List all lines of the data containing the word "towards".

Stored data
=== Section Start ===
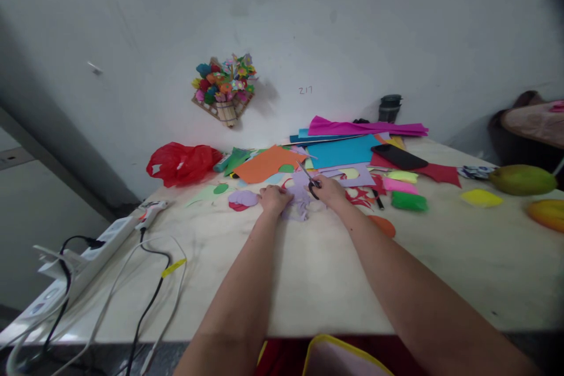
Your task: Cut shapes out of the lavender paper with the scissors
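Note:
My right hand (330, 190) is closed round the black handles of a pair of scissors (314, 187), whose blades point away and to the left over lavender paper (301, 178). My left hand (274, 198) lies just to the left, its fingers curled down at the edge of crumpled lavender paper scraps (300, 207). Left of that hand is a small pile of lavender paper discs (243, 198) with a red piece under it. Cut red paper scraps (362, 196) and an orange paper disc (382, 225) lie to the right, partly behind my forearm.
Orange paper (268, 163), blue sheets (343, 151) and a magenta roll (365, 127) lie behind. A phone (399, 156), green packet (409, 201) and fruit (522, 180) are right. A red plastic bag (183, 163), power strip (94, 258) and cables (154, 299) are left.

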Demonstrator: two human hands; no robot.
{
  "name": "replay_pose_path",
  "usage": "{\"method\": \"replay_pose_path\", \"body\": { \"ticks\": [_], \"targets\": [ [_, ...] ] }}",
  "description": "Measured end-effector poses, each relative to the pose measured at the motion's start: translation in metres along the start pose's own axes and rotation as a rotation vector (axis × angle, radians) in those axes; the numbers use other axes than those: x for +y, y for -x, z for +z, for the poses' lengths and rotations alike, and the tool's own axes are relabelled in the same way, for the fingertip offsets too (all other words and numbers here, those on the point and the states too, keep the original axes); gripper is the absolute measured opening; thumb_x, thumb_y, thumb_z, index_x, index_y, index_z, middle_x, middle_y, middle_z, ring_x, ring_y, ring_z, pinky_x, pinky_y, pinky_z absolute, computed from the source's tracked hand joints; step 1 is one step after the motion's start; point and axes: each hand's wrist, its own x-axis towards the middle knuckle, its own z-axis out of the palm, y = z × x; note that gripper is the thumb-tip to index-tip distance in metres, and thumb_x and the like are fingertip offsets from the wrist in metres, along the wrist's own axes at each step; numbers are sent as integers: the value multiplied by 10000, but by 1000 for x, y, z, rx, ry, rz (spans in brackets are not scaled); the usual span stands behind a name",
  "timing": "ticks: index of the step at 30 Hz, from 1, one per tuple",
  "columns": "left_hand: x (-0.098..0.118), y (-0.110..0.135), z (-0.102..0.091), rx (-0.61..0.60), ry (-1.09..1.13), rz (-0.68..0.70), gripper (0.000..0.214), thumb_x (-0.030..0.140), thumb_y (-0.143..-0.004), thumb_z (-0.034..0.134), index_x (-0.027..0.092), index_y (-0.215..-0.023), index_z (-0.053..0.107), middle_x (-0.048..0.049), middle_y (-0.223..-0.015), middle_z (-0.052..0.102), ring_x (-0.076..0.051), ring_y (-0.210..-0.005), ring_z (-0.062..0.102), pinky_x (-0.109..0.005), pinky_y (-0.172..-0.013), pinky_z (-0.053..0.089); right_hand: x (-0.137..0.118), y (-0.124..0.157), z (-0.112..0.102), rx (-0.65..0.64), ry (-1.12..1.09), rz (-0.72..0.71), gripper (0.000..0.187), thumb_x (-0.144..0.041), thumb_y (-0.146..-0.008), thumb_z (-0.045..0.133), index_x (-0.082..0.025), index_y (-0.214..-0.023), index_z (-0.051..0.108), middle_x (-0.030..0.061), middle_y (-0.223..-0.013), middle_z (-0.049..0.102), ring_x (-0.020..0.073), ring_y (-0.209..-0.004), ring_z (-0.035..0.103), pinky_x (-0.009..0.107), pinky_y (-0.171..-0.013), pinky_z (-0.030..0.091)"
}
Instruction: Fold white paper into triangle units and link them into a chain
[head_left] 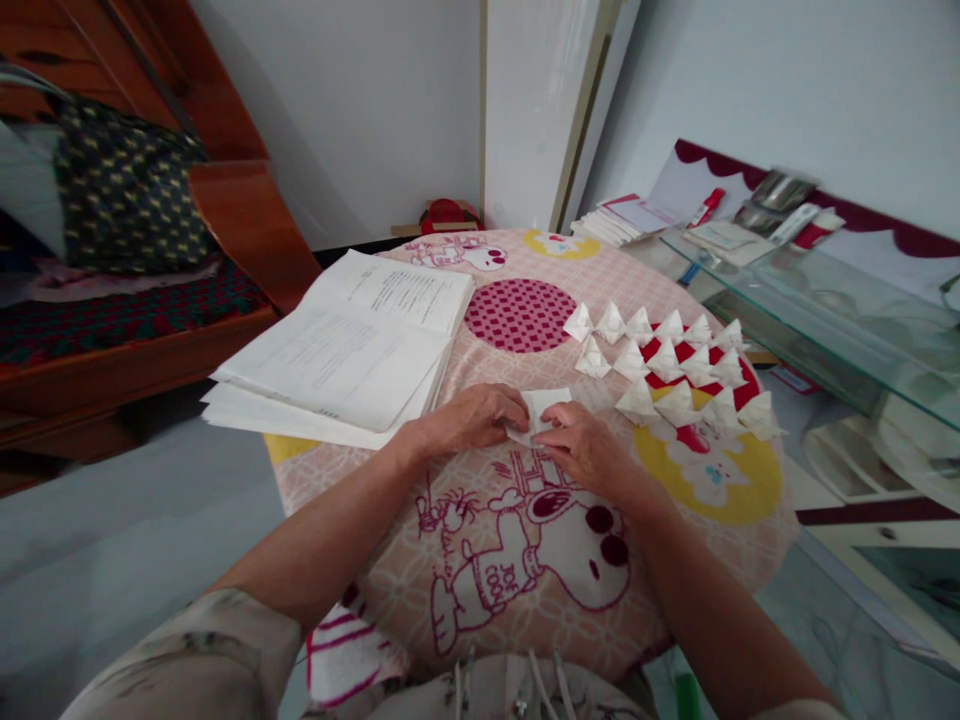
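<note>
A small piece of folded white paper (541,404) lies between my hands near the middle of the table. My left hand (480,415) has its fingers closed on the paper's left edge. From the right, my right hand (583,440) pinches the near right side of the same paper. Just beyond the right hand stand several pointed folded paper pieces (666,362) in three rows. To the left, an open stack of printed paper sheets (352,345) rests on the table, its lower corner not far from my left hand.
The round table wears a pink patterned cloth (517,545) with cartoon figures. A glass shelf unit (825,300) stands along the right side, with more papers (626,217) at its far end. On the left is a wooden bench (247,220) holding a dark patterned bag (124,185).
</note>
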Motion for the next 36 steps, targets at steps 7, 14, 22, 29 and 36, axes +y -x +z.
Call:
{"method": "replay_pose_path", "body": {
  "ticks": [7,14,22,29,36],
  "targets": [
    [-5,-3,3,62,73,-167,179,237,-904,566,162,-909,728,-35,-867,727,-143,-806,653,-243,-737,495,-1,3,-17,-145,-87,80,237,-108,-859,635,-281,-903,791,71,-1183,690,241,-1115,606,391,-961,477],
    [-2,-9,12,153,-67,-299,139,269,-880,615,164,-868,705,-30,-828,704,-161,-779,632,-294,-770,496,0,7,-19,-169,-113,44,237,-156,-908,584,-269,-859,787,59,-931,692,206,-904,616,337,-823,479],
    [0,-14,20,250,-113,-412,81,228,-791,725,162,-824,691,-31,-847,674,-168,-784,621,-309,-761,511,-3,14,-14,-156,-40,32,249,-158,-927,570,-276,-845,774,83,-954,680,224,-924,590,353,-825,471],
    [2,-15,23,275,-141,-425,56,208,-798,713,165,-801,678,-25,-831,657,-158,-785,613,-309,-770,516,-3,14,-12,-69,-79,-24,235,-137,-923,592,-259,-814,760,67,-918,683,205,-883,598,331,-805,469],
    [7,-17,25,268,-142,-505,59,169,-780,729,162,-795,672,-24,-847,655,-159,-812,614,-298,-791,497,-4,13,-13,-155,47,-51,246,-176,-982,517,-232,-876,732,84,-955,654,209,-910,576,344,-811,467]
  ]
}}
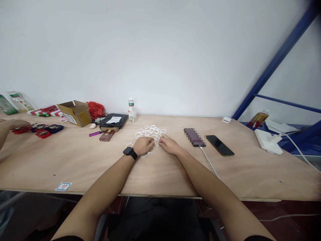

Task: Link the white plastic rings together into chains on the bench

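Observation:
A heap of thin white rings (152, 128) lies on the wooden table in front of me. My left hand (142, 146), with a black watch on its wrist, rests at the near left edge of the heap. Its fingers are bent together in a pinch, and whatever lies between them is too small to make out. My right hand (168, 144) is closed, fingertips on a single white ring (156, 143) between both hands. Nearer to me, a few more loose rings (151, 151) lie beside and partly under my left hand.
Right of my hands lie a pixelated phone (194, 137) on a white cable and a black phone (220, 145). A bottle (131, 110) stands behind the heap. Further left are a dark red box (107, 135), a black parcel (114, 121), a carton (75, 113) and another person's hand (15, 124).

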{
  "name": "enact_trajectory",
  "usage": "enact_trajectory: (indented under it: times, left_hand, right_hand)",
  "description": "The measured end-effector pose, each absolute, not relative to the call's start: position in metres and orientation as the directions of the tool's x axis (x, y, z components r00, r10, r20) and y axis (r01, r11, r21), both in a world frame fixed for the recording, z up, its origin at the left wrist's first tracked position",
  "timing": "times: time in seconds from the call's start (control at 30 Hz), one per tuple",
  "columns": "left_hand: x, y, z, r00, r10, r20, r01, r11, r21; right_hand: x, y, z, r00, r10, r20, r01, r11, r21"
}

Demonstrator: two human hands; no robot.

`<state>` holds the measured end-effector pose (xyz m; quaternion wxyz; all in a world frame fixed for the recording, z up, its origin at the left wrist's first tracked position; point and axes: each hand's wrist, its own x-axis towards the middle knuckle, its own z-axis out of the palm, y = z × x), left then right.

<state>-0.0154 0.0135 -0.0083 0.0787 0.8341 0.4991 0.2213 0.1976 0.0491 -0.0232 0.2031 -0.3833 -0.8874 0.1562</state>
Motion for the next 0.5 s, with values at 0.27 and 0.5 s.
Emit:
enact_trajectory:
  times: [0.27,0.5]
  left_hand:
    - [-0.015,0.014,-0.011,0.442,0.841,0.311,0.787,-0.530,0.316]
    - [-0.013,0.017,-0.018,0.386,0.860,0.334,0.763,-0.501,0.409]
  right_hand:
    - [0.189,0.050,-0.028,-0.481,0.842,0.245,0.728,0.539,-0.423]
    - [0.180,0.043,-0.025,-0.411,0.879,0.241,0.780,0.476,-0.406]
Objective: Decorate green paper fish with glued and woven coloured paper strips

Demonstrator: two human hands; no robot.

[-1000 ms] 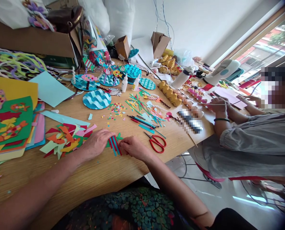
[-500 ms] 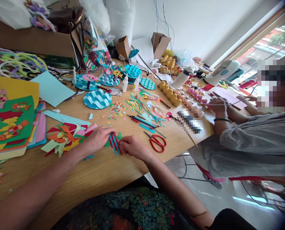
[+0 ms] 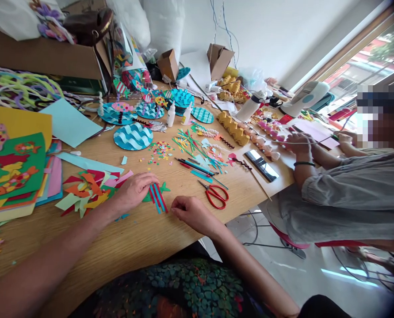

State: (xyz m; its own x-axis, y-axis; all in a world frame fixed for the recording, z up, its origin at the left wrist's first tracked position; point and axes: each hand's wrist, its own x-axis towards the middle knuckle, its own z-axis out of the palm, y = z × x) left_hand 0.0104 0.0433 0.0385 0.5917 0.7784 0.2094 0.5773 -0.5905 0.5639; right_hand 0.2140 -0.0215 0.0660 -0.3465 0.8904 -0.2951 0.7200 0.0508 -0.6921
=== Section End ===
Answer:
  "description": "Measured end-effector poses, each relative to the pose measured at the motion's start: translation in metres along the start pose's own axes and rotation as a rotation vector (axis × angle, radians) in those axes; the numbers use other axes than those: x for +y, y for -x, z for +z, for the poses' lengths and rotations alike, and the tool's own axes are relabelled in the same way, for the fingertip offsets too (all other words and numbers here, those on the point and the states too, keep the original axes); gripper is the absolute measured opening; thumb_x, thumb_y, thumb_z, index_x, index_y, index_z, middle_x, middle_y, middle_z, ring_x, ring_y, ring_z, pinky_x, pinky_y, pinky_z absolute, computed from the source's tracked hand joints; step 1 is one step after the motion's start; point and axes: each hand's wrist, its own x-axis towards the middle knuckle, its own z-axis out of the palm, y = z × x; note that gripper is the thumb-tip to index-tip distance in metres, and thumb_x and the like are fingertip offsets from the wrist in metres, along the wrist's own axes at each step; numbers are sent as integers: the value multiplied by 10000, but by 1000 for x, y, z, rx, ry, rz (spans in brackets are not scaled); the usual span stands behind a name",
`<state>` holds the measured end-effector pose (xyz m; quaternion wxyz; all in a world frame fixed for the recording, z up, its origin at the left wrist's first tracked position; point and axes: each hand's wrist, its own x-axis towards the middle knuckle, its own z-axis out of the palm, y = z × x), left then right.
State: (xyz m; its own x-axis, y-axis; all in a world frame fixed for the recording, z up, its origin at the left wrist's first tracked position; point and axes: each hand's wrist, its own x-axis towards the middle knuckle, its own z-axis out of the palm, y = z × x) left_hand 0.0104 0.0433 0.0385 0.5917 0.7784 0.2094 0.5773 -0.5905 0.5639; right_hand 0.2140 -0.0215 0.0660 -0.3465 0.8904 -0.2951 0.7200 0.0508 -0.6921

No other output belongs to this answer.